ユフィーリアは「魔フォーンは持ってるか?」と問いかけ、
「どうせだから指導してやるよ。便利なものは誰だって使った方がいいだろ」
「あ、はい。お持ちしますね」
リリアンティアは「待っててください」と走り去ってしまう。
その先にあったのは丸太を組んで建てられた小屋である。リリアンティアが寝泊まりしている場所だ。畑の状況がよく見えるということで、教職員寮ではなく学院の片隅に設けられた畑のすぐ側に小屋を建てたのだ。

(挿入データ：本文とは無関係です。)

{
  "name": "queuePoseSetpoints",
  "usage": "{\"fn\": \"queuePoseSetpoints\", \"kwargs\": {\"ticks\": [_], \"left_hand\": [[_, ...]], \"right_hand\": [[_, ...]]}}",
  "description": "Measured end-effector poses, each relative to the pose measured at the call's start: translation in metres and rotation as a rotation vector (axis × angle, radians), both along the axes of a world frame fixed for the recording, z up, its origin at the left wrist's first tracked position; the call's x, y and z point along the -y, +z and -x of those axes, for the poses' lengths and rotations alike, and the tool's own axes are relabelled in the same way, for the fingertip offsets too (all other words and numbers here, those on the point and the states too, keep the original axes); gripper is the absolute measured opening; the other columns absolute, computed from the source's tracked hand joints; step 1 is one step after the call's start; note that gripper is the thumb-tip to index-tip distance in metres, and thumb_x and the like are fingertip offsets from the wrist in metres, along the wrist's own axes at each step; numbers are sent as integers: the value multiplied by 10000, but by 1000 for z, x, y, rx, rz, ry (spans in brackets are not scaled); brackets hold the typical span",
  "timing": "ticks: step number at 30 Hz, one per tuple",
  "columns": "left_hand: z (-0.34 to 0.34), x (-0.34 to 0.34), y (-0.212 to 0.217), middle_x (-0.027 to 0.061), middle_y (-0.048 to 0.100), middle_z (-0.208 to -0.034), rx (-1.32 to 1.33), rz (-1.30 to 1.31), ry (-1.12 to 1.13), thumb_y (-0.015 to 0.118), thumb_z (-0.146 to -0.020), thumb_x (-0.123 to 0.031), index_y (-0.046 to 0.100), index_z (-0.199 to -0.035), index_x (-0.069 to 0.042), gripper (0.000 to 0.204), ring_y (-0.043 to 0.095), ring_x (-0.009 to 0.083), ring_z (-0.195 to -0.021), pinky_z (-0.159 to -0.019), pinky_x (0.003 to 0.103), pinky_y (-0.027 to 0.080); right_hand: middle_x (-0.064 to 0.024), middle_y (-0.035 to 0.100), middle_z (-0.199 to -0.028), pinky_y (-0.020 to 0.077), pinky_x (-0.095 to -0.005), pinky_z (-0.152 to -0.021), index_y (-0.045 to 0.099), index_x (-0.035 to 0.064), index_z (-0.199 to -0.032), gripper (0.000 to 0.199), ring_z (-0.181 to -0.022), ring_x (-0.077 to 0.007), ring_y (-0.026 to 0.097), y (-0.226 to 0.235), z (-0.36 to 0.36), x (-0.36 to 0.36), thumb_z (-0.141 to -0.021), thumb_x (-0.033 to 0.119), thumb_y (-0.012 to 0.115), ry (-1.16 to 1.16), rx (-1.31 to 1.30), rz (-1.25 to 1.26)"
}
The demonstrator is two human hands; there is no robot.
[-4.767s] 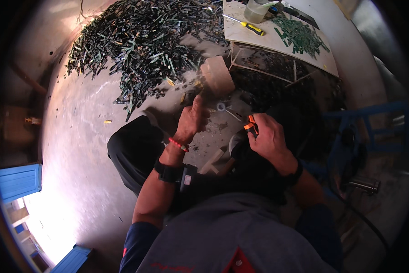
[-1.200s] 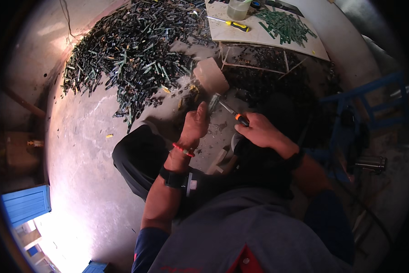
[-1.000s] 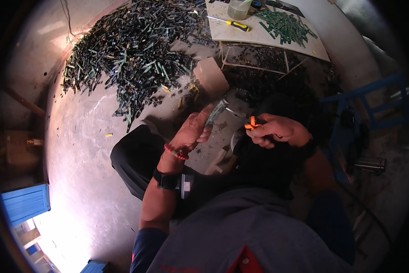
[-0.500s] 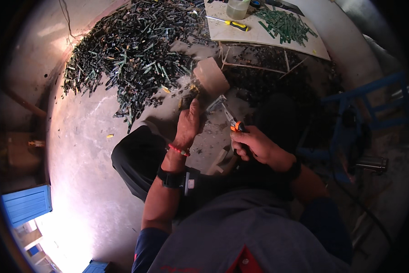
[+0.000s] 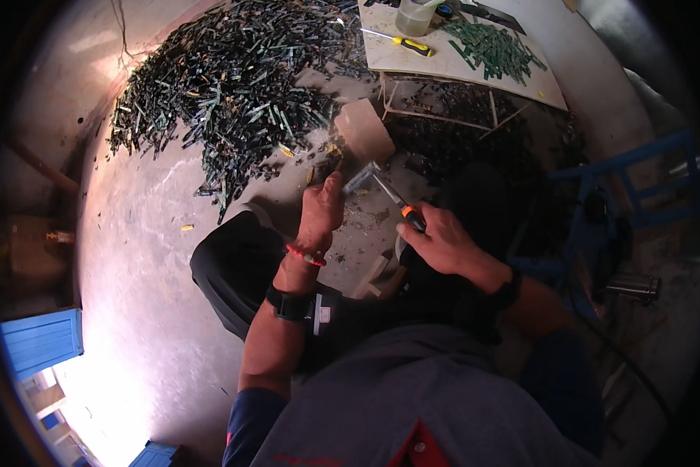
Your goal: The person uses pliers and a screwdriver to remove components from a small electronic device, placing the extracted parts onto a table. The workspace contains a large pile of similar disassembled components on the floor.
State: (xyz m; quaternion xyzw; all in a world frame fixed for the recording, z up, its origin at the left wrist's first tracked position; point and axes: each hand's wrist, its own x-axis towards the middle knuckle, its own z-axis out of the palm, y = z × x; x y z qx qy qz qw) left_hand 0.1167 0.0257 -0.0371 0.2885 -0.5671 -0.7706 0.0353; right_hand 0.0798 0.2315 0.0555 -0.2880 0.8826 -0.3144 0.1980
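Just nearer the wearer than the tan block (image 5: 364, 130), the left hand (image 5: 322, 208) pinches a glinting strip (image 5: 358, 180) by one end, seemingly steadying it against the pliers (image 5: 413, 217) at its other end; the right hand (image 5: 445, 240) clasps their handles, presumably for leverage.

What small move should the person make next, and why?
Probably a gentle squeeze of the pliers: the right hand grips their orange-and-black handles, and their tip meets the far end of the pale strip that the left hand holds out.
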Motion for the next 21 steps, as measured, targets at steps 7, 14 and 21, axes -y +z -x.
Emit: {"fn": "queuePoseSetpoints", "kwargs": {"ticks": [7, 14, 21], "left_hand": [[-11, 9, 8, -35, 414, -524, -97, -178, -183, 508, -912, -332, 530, -714, -87, 317, 330, 87, -406, -396, 266, 236], [-5, -8, 9, -60, 313, -469, -66, -716, -289, 487, -940, -366, 430, -611, -161, 391, 246, 77, -366, -359, 221, 172], [-6, 1, 13, -5, 424, -635, -4, -801, -144, 404, -962, -350, 470, -1124, -67, 333, 364, 83, -495, -421, 212, 270]], "right_hand": [[-107, 566, -690, 463, -341, -573, 539, 13, -842, 247, -630, -224, 576, 10, 17, -9, -840, 244, 626, 86, 110, 62], [-9, 472, -732, 356, -253, -476, 485, 75, -937, 338, -558, -112, 428, -17, -43, 20, -884, 400, 561, 237, 1821, 873], [11, 447, -698, 354, -249, -503, 492, 80, -940, 286, -577, -92, 426, 5, -18, 5, -890, 349, 575, 70, 1430, 624]]}}
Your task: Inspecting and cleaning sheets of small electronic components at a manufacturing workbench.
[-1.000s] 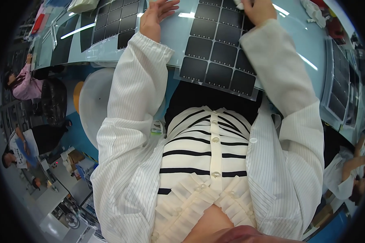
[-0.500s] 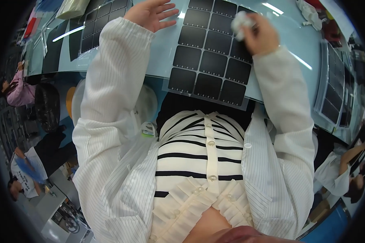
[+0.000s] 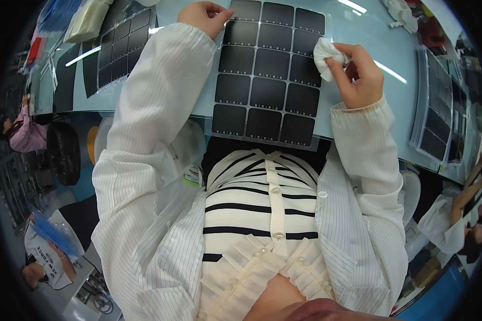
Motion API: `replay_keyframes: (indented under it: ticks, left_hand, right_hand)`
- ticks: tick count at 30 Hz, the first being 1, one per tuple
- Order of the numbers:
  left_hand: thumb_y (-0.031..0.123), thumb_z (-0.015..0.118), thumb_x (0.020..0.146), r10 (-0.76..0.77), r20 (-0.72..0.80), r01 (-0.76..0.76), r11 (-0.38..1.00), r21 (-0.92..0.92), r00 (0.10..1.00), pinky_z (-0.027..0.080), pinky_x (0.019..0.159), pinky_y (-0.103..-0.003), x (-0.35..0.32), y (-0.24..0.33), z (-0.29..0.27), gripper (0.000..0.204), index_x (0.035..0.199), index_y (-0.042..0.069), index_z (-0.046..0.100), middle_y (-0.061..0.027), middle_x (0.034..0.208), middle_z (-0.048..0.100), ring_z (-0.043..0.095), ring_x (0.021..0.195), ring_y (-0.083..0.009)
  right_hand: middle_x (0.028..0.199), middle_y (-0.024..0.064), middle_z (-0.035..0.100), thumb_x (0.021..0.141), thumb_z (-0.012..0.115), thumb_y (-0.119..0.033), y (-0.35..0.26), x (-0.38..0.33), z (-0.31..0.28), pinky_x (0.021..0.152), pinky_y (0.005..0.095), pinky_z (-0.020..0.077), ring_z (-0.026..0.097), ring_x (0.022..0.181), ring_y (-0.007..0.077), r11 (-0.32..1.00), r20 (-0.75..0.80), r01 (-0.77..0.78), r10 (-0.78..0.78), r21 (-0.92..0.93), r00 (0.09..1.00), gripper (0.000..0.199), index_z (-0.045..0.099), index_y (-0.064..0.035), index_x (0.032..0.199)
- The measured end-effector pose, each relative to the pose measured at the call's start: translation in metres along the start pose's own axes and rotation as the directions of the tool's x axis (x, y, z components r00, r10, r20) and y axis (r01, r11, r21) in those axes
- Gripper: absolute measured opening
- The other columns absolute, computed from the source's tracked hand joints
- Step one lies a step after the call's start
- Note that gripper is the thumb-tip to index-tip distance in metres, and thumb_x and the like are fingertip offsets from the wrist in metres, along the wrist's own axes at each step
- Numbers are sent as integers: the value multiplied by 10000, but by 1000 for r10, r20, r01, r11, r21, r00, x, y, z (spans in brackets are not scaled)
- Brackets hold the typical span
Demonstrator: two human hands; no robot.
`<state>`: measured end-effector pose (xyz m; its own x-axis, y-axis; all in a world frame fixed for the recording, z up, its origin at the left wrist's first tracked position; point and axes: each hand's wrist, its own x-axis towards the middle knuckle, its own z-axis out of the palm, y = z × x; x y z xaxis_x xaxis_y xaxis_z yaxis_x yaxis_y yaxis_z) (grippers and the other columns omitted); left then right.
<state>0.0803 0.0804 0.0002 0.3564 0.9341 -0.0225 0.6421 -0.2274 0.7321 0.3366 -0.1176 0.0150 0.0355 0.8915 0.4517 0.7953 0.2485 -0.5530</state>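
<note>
In front of me lies a clear sheet carrying rows of black rounded rectangles (image 3: 269,93), its near end reaching past the table's front edge. At the sheet's upper left edge, my left hand (image 3: 202,19) is closed in a pinch, fingertips on its border. My right hand (image 3: 363,76) grips a crumpled white cloth (image 3: 328,58) between thumb and fingers. That cloth touches or hovers just over the sheet's right border; I cannot tell which.
Similar black-panelled sheets (image 3: 125,47) lie at the left, near a pale plastic packet (image 3: 89,20). More are stacked at the right (image 3: 435,109). A crumpled white piece (image 3: 401,15) sits at the far right of the glossy table (image 3: 383,40). Other people are at both sides.
My left hand went from spread fingers to a pinch at the sheet's edge. My right hand moved toward me and slightly right with the cloth. In the picture, the sheet sits lower and further left.
</note>
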Motion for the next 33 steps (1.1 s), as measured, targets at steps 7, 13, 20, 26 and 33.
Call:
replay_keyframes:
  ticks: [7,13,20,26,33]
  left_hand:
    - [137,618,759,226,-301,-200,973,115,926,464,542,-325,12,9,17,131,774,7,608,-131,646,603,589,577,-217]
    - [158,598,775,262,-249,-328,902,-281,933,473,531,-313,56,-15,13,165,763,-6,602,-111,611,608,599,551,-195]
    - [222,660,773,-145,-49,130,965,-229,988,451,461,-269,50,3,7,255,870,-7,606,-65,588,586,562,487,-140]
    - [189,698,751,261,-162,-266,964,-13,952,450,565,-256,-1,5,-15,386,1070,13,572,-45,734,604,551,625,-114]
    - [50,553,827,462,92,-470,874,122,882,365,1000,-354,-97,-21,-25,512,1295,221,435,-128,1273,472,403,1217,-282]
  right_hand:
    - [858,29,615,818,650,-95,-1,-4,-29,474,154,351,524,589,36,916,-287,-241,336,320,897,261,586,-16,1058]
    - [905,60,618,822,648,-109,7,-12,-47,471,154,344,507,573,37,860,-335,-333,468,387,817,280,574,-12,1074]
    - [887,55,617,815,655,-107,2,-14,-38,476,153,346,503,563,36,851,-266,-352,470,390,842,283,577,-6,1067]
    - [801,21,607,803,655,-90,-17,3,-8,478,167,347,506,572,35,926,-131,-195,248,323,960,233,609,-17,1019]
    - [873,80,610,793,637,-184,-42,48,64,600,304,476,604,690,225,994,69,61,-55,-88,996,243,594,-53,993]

小屋に引っ込んで数秒、リリアンティアは黒々とした何かを持ってくる。
「こちらです」
そう言って突き出してきたのは、昔懐かしき黒電話である。
「…………?」
「どうしましたか、ユフィーリア様?」
「え、あの、いやこれアタシが持ってる魔フォーンと違うような」
唐突な黒電話の事実に混乱するユフィーリアは、
「リリア、この魔フォーンは持ってるか? 板っぽい見た目をした奴」
「それでしたらこちらに」
白い修道服の衣嚢に入れっぱなしにしていたのか、リリアンティアは桃色の魔フォーンを取り出す。黒電話の他に魔フォーンを与えられていたようだ。
「ですが、こちらはもう動かないんです」
「動かねえ?」
「最初の頃は動いていたのですが、今では身共の回復魔法すら効かない状態になってしまいまして……」
「いやそれただの魔力切れだろ!? ちゃんと充填しろよ、魔力を!!」
まさかの魔フォーン、魔力切れというオチである。
そういえばリリアンティアは魔法兵器と非常に相性が悪い。悪気はないのに無意識のうちに破壊していくのだ。魔法工学界の重鎮である副学院長が便利な魔法兵器を提案しても、十分に使いこなせずに壊す訳である。ある意味、ハルアと同列の破壊神だ。
本人的には「動かなくなったら手動でやればいいじゃない」みたいな主張を掲げており、畑仕事も鍬などの道具を振り回して魔法兵器に頼ることは一切ない。魔法兵器らしいものといえば、この黒電話ぐらいか。
ユフィーリアは頭を抱え、
「そろそろ魔法兵器の使い方を覚えねえか?」
「身共も使ってみたいのですが、副学院長様が嫌な顔をなさるのです」
「アタシが教えてやるから、ほら。まずは黒電話の魔法兵器を置け、そして魔フォーンの充填からだ」
とりあえず魔フォーンの使い方を覚えておいて損はないので、ユフィーリアはリリアンティアに使い方を教え込んでやることにした。ついでにショウも加わって2人がかりでリリアンティアの面倒を見ることになった。
《登場人物》
【ユフィーリア】西瓜と聞いたので普通の西瓜を想定して行ったら巨大な西瓜で唖然とした魔女。リリアンティアのことは可愛い後輩だと思っている。割と狙って問題行動はしない。
【エドワード】西瓜と聞いていたので普通の西瓜を想定していたら巨大な西瓜とご対面した巨漢。リリアンティアのことは妹みたいな子だと思っている。
【ハルア】西瓜と聞いていたので普通の西瓜だと思ったら巨大な西瓜だったので唖然とする暴走機関車野郎。リリアンティアのことは保健室の先生程度の認識。
【アイゼルネ】西瓜と聞いていたので普通の西瓜だと想定していたら巨大な西瓜でびっくりしている南瓜頭の娼婦。リリアンティアのことは可愛い聖女様だと思っている。
【ショウ】西瓜と聞いていたので普通の西瓜だと思っていたら巨大な西瓜で食べられるか不安を覚えた。リリアンティアのことは同志と思っている。
【リリアンティア】愛称はリリア。治癒魔法・回復魔法の使い手である【世界治癒】の名を冠する聖女様。問題児は困った人だとは思うが、その実力はちゃんと認めている。特にユフィーリアは魔法の師匠のようなもので、頼りにはしている様子。